Вот сейчас идет война за мир. И если это война за мир, то почему бы не пустить в ход миротворцев. Ведь воины им пробивают дорогу. В деле мира нужно, образовав у людей душевный мир, показать его, и тем убедить врагов, что мы действительно за мир бьемся, а не за господство над миром, что наше поведение только по форме воинственное и совершенно мирное по содержанию.
Из моего окна
Блуждающий по широкой пойме взгляд в конце концов останавливается на двух деревнях, очень похожих издали на двух людей, догоняющих друг друга: догоняют и не могут догнать.
Порядок в душе
Вошел в мокрый лес. Капля с высокой елки упала на папоротники, окружавшие плотно дерево.

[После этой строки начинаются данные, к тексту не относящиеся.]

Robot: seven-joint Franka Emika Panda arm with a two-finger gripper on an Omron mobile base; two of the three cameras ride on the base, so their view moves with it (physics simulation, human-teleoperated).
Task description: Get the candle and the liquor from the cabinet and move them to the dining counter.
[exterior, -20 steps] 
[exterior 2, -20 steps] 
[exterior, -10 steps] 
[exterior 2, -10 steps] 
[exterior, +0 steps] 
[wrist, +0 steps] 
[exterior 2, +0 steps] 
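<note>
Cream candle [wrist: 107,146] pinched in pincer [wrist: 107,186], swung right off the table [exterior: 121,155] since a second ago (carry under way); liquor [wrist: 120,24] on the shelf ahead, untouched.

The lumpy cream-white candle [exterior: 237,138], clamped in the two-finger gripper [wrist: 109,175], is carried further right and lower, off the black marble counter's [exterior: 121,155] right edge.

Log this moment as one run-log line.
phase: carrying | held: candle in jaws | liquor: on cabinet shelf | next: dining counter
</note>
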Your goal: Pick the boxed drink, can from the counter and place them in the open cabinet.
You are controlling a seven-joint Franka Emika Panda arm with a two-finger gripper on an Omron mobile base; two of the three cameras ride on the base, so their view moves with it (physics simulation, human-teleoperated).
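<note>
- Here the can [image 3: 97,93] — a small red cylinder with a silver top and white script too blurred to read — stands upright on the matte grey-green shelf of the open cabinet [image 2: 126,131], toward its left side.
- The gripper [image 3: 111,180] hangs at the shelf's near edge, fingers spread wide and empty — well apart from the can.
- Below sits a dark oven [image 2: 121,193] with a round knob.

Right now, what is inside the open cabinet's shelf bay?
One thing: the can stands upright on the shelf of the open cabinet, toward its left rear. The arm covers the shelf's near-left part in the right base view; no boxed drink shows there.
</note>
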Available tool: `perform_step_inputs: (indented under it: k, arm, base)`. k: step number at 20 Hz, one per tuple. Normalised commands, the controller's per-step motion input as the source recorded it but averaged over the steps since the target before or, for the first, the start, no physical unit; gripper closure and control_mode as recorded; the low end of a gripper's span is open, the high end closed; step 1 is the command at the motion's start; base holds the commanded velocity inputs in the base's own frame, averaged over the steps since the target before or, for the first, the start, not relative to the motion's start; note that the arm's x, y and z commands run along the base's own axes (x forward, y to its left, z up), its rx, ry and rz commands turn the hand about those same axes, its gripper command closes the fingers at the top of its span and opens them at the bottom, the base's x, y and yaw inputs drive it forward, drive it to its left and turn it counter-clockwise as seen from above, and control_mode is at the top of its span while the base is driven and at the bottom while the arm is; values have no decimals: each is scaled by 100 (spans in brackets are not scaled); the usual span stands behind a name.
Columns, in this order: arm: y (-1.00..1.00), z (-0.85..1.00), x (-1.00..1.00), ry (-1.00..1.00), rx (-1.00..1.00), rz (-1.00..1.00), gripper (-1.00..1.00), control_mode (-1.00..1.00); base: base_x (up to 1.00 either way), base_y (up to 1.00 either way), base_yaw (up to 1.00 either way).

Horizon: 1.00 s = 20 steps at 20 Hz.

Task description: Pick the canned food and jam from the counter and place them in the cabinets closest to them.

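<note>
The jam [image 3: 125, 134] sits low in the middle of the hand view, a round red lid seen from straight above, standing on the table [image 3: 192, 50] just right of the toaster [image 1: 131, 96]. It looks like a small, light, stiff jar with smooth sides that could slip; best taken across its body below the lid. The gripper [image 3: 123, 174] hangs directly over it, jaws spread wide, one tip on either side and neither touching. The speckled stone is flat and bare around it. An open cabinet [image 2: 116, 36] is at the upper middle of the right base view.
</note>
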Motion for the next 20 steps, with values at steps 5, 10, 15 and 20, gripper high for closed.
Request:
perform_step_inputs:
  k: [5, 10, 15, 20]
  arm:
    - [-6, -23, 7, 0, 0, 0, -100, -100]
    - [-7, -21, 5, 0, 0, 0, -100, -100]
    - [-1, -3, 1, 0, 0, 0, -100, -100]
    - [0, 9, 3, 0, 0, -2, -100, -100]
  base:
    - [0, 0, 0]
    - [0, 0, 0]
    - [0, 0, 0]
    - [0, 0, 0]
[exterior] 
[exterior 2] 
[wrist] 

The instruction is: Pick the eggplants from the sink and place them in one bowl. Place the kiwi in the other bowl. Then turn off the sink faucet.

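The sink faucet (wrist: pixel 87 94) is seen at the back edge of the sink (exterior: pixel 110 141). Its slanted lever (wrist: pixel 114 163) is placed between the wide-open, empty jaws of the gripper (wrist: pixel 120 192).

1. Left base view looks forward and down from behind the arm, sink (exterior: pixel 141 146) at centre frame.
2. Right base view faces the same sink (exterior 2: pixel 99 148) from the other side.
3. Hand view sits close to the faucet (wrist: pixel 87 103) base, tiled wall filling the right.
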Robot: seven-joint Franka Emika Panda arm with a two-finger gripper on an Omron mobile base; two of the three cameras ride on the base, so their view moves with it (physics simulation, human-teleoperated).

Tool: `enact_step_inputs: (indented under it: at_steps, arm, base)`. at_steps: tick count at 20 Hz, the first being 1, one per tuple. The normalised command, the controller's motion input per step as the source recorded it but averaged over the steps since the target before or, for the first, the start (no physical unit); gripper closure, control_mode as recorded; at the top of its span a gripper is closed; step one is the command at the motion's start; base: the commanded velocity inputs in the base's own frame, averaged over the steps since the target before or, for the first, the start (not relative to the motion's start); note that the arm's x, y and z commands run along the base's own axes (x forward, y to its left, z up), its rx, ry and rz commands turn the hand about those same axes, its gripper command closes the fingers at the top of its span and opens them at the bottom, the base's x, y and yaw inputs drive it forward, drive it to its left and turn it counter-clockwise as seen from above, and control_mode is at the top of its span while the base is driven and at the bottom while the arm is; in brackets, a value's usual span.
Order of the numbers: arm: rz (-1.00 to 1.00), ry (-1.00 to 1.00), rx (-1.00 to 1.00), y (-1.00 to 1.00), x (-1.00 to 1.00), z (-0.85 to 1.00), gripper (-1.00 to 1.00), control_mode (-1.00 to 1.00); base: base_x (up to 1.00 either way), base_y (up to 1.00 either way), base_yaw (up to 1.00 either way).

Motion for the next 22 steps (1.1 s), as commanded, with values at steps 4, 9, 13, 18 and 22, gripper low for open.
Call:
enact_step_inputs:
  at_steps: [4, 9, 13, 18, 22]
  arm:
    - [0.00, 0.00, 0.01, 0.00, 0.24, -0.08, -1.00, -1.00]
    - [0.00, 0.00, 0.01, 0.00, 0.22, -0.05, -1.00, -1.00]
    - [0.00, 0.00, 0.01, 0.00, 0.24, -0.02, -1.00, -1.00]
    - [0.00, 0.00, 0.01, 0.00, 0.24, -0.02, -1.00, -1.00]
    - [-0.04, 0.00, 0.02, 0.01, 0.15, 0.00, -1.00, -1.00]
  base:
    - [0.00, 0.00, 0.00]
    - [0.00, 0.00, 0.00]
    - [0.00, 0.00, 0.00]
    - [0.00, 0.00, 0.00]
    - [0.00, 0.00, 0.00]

От капли папоротник дрогнул, и я на это обратил внимание. А после того и ствол старого дерева с такими морщинами, как будто по нем плуг пахал, и живые папоротники, такие чуткие, что от одной капли склоняются и шепчут что-то друг другу, и вокруг плотный ковер заячьей капусты – все расположилось в порядке, образующем картину.
И передо мной стал старый вопрос: что это создало передо мной картину в лесу, – капля, упавшая на папоротник, обратила мое творческое внимание, или благодаря порядку в душе моей все расположилось в порядке, образующем картину? Я думаю, что в основе было счастье порядка в душе в это утро, а упавшая капля обратила мое внимание, и внутренний порядок вызвал картину, то есть расположение внешних предметов в соответствии с внутренним порядком.
Решетка
Вокруг дома отдыха был большой лес без границ, и никто из нас и всех существ, живущих в лесу, не знал, где земля Госфонда, где колхозная и где самого дома отдыха.
Недавно вышло постановление наверху о том, чтобы дома отдыха оградили свою землю решетками. Наш дом отдыха имел большие средства и сделал себе решетку на славу. Вся она была из металлических труб, один высокий квадрат приваривался к другому электросваркой, внутри квадрата, наискось пересекая друг друга, впаяны были толстые проволоки, наверху радиусами возвышались над всею решеткою непролазные острия-стрелки. И вся эта высокая роскошная решетка была окрашена в зеленый цвет.